Voilà l’annonce que rédige Nettie avec humour et détermination, lorsque la recherche d’un travail devient inévitable, quelques mois après le décès de son mari.

Merci à Libfly, aux éditions Héloïse d’Ormesson pour l’envoi de ce livre, reçu dans le cadre de l’opération La voie des indés.

Mon avis :

Ce livre est un roman très doux, comme une confidence chuchotée, et en même temps, il prend chacun de ses personnages à un moment décisif de sa vie.

Prenons Nettie, la narratrice. Veuve, il lui faut trouver une activité professionnelle pour vivre. Elle choisit de devenir lectrice, presque une conteuse. Elle entre le soir dans l’intimité de ses clients, les borde, leur lit une histoire, presque comme une maman pourrait le faire. C’est flagrant avec le personnage de Renée, cette toute jeune adolescente déscolarisée, dont Nettie constitue le seul contact avec le monde extérieur.

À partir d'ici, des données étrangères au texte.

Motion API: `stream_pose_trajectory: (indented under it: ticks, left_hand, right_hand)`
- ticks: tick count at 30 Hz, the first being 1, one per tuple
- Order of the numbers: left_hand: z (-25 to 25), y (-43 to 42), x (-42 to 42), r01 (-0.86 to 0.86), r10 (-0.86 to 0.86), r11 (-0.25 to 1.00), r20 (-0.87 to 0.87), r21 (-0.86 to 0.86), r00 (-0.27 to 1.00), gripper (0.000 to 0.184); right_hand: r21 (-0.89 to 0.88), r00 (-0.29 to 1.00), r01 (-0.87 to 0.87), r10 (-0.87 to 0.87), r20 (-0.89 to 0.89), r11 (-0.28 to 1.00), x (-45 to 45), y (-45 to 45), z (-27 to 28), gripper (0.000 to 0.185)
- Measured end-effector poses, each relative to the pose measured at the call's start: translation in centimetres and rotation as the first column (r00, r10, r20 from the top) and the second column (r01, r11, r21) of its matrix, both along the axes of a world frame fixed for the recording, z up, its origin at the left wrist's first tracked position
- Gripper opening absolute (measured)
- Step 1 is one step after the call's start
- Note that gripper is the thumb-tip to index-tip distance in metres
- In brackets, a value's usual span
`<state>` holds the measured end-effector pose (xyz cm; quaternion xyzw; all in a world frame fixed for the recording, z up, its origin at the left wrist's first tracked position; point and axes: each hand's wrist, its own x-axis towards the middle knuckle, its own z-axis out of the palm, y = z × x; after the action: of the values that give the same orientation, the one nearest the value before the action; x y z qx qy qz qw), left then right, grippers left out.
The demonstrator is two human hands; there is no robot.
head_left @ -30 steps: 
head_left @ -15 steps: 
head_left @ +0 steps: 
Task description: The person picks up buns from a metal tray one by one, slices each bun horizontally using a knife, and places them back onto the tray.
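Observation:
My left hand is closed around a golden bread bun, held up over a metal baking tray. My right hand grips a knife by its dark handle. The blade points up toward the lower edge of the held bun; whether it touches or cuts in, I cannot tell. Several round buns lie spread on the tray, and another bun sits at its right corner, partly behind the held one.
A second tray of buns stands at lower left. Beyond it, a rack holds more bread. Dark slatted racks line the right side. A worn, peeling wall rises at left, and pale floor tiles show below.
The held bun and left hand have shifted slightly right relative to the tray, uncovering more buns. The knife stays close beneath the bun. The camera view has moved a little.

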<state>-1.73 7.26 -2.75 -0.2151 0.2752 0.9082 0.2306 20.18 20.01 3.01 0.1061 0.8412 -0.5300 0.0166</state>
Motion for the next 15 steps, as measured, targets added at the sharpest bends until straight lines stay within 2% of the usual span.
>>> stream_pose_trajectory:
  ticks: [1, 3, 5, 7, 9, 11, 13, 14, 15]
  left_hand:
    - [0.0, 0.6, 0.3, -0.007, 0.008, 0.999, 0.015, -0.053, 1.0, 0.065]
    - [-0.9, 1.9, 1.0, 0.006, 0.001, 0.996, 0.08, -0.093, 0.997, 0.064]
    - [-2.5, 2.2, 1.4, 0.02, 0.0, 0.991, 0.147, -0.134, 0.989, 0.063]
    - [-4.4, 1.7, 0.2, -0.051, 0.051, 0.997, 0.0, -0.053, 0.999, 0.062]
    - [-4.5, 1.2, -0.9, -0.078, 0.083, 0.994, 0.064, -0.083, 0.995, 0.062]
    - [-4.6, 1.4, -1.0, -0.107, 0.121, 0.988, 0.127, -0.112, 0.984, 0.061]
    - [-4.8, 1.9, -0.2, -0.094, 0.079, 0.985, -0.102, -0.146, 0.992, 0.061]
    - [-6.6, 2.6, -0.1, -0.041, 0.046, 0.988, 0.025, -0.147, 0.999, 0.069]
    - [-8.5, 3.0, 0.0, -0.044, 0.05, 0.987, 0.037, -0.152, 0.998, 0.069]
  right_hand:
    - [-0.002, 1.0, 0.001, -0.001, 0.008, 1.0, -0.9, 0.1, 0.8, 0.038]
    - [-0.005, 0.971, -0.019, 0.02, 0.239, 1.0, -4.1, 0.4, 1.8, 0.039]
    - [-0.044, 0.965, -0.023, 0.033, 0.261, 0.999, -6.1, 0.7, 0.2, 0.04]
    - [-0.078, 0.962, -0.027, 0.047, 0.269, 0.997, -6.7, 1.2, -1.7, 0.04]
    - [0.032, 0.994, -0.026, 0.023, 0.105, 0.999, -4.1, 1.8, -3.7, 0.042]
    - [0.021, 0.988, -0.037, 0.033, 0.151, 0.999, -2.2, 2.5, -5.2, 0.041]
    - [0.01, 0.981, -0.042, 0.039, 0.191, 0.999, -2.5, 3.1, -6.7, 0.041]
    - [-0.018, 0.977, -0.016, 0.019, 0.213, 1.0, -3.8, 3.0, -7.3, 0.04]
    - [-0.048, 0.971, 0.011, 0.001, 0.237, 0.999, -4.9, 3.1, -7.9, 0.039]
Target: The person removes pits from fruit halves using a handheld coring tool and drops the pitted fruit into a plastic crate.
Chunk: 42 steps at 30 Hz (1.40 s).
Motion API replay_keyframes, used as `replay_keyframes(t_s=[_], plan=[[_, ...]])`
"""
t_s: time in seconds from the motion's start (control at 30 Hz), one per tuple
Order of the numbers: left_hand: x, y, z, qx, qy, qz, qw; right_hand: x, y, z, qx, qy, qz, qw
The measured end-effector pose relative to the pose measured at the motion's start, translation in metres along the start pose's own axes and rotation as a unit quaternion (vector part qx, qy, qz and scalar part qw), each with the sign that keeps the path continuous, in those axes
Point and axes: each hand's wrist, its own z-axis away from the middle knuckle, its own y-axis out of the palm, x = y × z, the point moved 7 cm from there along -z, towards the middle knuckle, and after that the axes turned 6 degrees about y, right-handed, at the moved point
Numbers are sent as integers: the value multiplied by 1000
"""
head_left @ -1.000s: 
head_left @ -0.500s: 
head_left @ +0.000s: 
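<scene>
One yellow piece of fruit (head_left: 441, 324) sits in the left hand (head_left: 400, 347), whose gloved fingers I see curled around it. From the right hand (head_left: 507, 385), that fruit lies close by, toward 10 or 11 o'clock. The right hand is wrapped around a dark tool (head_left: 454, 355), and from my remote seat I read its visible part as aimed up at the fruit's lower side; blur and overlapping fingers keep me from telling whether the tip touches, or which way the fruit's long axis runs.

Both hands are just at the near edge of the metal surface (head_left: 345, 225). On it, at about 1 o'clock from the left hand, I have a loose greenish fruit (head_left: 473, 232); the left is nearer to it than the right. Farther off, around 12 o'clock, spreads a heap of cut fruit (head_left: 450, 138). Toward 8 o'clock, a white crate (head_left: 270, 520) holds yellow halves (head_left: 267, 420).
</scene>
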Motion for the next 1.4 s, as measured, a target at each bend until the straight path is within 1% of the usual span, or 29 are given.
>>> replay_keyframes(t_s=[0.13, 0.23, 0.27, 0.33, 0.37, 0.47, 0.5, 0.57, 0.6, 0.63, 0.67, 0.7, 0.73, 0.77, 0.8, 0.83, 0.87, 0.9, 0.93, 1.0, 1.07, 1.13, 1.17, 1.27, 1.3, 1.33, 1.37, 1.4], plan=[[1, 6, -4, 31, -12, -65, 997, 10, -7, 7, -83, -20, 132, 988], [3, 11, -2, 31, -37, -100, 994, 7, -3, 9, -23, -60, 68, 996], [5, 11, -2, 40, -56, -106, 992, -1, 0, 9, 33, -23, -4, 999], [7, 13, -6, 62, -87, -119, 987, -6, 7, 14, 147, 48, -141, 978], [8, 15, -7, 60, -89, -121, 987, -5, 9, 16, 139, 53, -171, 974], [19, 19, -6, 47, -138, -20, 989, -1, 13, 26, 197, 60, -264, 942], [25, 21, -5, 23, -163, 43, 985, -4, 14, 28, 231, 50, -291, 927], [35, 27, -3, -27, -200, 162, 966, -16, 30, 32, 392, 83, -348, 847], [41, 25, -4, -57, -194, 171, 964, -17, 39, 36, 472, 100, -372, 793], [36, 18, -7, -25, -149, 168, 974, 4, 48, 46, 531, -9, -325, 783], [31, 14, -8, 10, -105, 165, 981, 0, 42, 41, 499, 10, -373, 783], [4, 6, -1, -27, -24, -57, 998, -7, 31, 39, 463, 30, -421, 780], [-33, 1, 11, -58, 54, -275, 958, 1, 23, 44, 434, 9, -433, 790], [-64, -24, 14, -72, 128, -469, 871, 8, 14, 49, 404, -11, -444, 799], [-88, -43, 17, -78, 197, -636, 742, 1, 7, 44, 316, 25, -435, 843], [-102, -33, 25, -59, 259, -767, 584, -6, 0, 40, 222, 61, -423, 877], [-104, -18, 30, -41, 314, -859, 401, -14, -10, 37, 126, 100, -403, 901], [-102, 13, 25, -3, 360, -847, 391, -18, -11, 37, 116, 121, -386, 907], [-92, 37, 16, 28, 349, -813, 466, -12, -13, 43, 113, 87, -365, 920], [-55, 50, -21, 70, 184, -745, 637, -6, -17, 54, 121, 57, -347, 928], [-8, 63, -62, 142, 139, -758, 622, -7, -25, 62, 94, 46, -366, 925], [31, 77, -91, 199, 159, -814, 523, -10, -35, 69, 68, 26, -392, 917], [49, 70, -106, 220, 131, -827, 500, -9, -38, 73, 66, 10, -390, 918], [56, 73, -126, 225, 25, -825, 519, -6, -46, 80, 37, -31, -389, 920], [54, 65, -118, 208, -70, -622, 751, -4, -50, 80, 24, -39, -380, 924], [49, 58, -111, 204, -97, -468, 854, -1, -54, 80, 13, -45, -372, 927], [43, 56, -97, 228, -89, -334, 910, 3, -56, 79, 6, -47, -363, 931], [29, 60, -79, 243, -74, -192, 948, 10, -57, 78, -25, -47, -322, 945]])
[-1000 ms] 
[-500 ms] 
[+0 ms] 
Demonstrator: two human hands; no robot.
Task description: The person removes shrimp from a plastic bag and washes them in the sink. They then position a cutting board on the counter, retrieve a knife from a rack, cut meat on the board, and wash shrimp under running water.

Autant dire que cette profession peut sembler étrange, car Nettie n’est pas seulement une lectrice, elle recueille les confidences de ses clients, qui n’ont qu’elle comme rempart à leur solitude. Elle possède non seulement les clefs de leur demeure, elle a aussi accès à des émotions, des sentiments qu’ils n’osent confier qu’à elle seule. Même si parfois l’écriture se montre sur le fil – et j’imagine que d’autres auteurs auraient facilement dérapé vers le scabreux – la construction du récit est suffisamment habile pour suggérer plutôt que montrer. A contrario, la lecture d’une nouvelle plutôt scatologique, en redonnant toute son importance au corps masqué, caché, est intéressante par les réactions suscitées chez Nettie et Michaël, le lecteur qui a choisi ce texte. La lecture peut parfois avoir d’étranges conséquences. Et si ce que l’on ne pouvait dire devait d’abord être écrit, puis lu, comme pour mieux se détacher de ce qui a fait souffrir ?

La femme à la clé est une oeuvre intimiste, qui mérite d’être découverte.